Work order = In the records below, repeat word for word only the lines starting at the one that contains "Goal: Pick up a" and ending at the one that contains "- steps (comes", pictures excluded.
Data in this exercise START
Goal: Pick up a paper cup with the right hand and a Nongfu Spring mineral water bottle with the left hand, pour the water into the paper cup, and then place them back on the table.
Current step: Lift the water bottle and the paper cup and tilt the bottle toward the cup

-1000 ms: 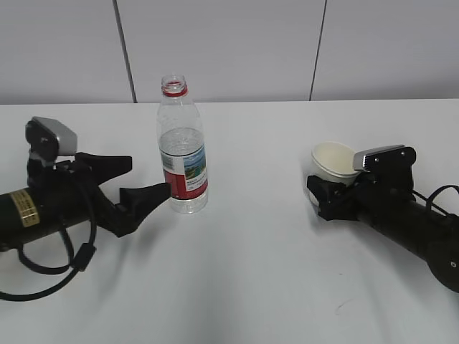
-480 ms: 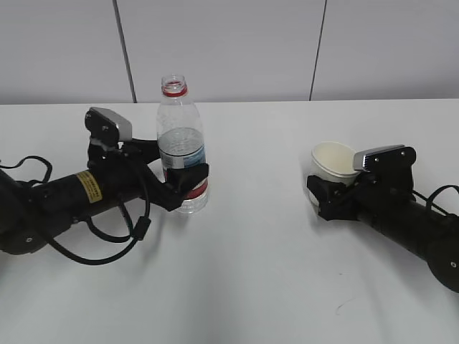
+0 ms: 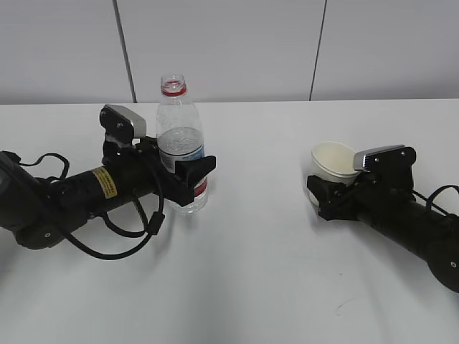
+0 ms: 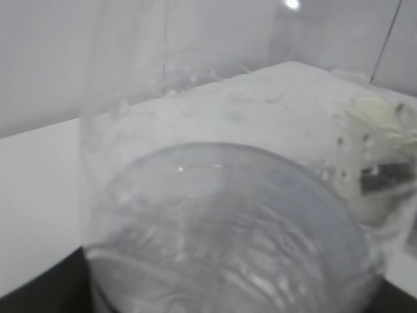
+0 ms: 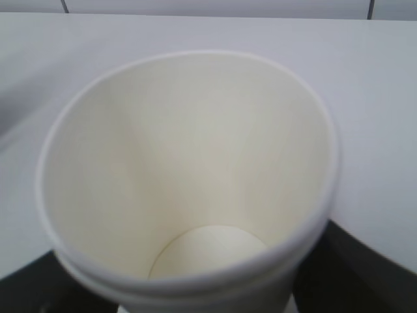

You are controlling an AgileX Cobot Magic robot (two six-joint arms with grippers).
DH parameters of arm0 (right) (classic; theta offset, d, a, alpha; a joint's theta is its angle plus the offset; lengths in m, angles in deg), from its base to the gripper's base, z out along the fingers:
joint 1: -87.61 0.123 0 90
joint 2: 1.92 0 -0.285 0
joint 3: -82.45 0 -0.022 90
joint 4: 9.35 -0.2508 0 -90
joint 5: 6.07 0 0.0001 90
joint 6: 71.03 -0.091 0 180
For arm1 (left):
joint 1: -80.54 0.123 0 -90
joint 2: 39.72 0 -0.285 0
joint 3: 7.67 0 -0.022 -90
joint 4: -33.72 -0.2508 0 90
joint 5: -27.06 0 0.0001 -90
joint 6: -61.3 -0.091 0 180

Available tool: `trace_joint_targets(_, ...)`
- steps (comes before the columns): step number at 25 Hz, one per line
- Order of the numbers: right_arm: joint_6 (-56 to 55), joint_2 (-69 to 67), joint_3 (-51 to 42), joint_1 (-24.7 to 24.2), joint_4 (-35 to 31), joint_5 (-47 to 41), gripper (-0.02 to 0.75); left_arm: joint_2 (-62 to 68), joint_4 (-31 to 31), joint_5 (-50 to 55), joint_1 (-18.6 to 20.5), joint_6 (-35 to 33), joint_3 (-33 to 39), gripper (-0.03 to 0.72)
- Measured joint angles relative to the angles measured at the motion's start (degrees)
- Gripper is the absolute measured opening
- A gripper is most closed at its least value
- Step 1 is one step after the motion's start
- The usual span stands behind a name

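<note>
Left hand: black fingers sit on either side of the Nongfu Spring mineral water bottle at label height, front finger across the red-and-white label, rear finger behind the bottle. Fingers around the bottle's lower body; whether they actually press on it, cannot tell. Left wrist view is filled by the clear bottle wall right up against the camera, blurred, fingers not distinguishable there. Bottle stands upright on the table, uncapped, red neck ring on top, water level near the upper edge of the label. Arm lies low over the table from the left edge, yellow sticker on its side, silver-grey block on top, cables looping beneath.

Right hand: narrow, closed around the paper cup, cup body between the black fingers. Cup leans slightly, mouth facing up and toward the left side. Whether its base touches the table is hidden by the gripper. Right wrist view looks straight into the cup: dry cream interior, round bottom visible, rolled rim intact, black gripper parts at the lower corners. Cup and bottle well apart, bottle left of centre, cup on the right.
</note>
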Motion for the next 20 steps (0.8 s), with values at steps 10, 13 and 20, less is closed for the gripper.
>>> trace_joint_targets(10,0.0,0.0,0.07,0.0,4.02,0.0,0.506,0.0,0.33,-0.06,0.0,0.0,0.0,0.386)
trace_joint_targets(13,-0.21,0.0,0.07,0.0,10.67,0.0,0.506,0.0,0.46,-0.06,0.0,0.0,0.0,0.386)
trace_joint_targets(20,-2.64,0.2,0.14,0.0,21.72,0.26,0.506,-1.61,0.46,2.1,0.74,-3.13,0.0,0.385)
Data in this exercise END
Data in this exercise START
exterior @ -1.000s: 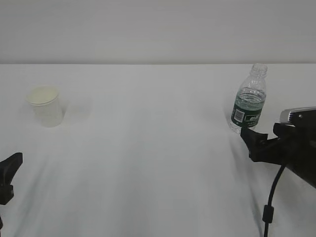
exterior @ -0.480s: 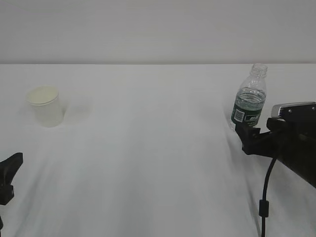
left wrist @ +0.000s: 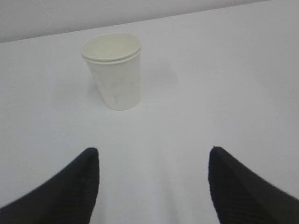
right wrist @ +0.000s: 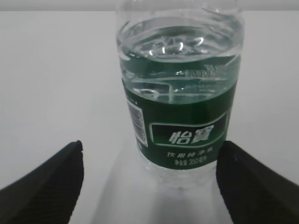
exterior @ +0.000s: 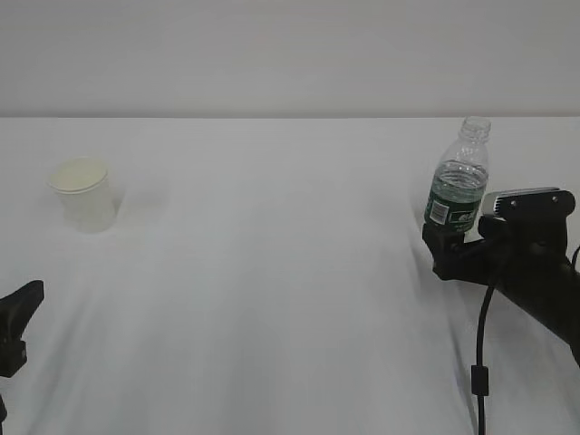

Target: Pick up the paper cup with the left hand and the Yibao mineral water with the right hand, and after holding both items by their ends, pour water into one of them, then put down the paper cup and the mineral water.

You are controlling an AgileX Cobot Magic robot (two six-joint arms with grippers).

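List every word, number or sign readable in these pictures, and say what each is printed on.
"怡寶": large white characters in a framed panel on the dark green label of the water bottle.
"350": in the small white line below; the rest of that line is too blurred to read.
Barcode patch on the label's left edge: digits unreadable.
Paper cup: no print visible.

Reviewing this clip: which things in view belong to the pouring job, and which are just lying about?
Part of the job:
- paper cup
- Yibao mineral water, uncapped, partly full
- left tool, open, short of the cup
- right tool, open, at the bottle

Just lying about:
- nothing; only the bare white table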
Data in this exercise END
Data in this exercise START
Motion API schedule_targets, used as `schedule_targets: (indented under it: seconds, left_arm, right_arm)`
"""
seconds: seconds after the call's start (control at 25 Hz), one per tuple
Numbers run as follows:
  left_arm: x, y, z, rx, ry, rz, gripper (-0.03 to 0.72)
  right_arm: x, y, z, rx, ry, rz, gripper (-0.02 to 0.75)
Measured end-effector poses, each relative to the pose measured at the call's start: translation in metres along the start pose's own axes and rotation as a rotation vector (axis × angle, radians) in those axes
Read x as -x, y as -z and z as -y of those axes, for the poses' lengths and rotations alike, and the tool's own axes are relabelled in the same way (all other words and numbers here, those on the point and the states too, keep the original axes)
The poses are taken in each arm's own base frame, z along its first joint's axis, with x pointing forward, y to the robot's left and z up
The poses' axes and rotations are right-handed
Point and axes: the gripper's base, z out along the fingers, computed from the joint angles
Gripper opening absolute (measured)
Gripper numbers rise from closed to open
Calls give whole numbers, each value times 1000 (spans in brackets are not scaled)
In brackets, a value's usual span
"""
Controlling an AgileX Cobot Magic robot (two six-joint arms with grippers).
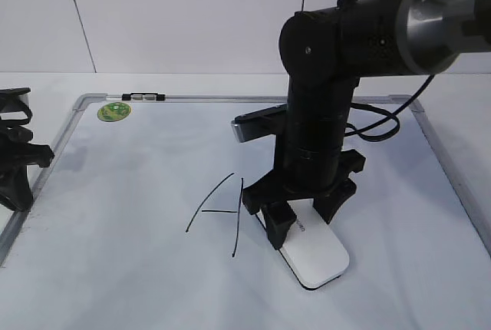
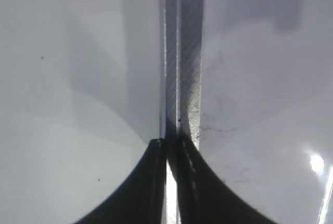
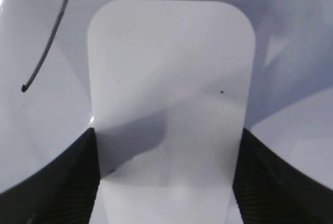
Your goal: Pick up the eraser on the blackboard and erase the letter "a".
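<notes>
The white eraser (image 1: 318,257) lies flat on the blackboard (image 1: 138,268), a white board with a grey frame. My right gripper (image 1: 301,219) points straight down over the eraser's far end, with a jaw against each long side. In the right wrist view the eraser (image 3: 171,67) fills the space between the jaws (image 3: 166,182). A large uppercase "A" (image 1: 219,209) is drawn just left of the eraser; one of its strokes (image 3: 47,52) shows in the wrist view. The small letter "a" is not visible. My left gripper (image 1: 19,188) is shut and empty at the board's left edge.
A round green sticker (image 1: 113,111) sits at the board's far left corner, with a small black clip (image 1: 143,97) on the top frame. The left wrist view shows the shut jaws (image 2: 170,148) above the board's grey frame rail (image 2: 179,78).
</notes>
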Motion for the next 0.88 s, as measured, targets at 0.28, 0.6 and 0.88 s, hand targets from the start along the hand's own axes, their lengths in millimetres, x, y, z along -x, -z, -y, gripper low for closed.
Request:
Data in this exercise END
Your solution =
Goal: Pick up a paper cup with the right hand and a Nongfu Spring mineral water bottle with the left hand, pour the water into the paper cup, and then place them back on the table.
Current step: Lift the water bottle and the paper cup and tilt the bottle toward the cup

-1000 ms: 
-480 ms: 
+0 ms: 
+0 ms: 
+0 ms: 

You are controlling an AgileX Cobot Magic robot (two six-joint arms with grippers).
DH parameters of arm0 (right) (classic; theta offset, d, a, alpha; a joint's theta is its angle plus the offset; lengths in m, angles in deg), from its base to the gripper's base, z out along the fingers:
joint 1: -87.61 0.123 0 90
joint 2: 1.92 0 -0.285 0
joint 3: -82.45 0 -0.022 90
joint 4: 9.35 -0.2508 0 -90
joint 5: 6.07 0 0.0001 90
joint 6: 71.03 -0.091 0 180
For arm1 (left):
joint 1: -80.54 0.123 0 -90
joint 2: 39.72 0 -0.285 0
joint 3: 7.67 0 -0.022 -90
joint 4: -33.72 -0.2508 0 90
joint 5: -27.06 0 0.0001 -90
joint 6: -61.3 -0.091 0 180

Available tool: `trace_joint_targets(_, ...)`
- steps (comes before the columns): step number at 25 Hz, one per line

The full answer has been given.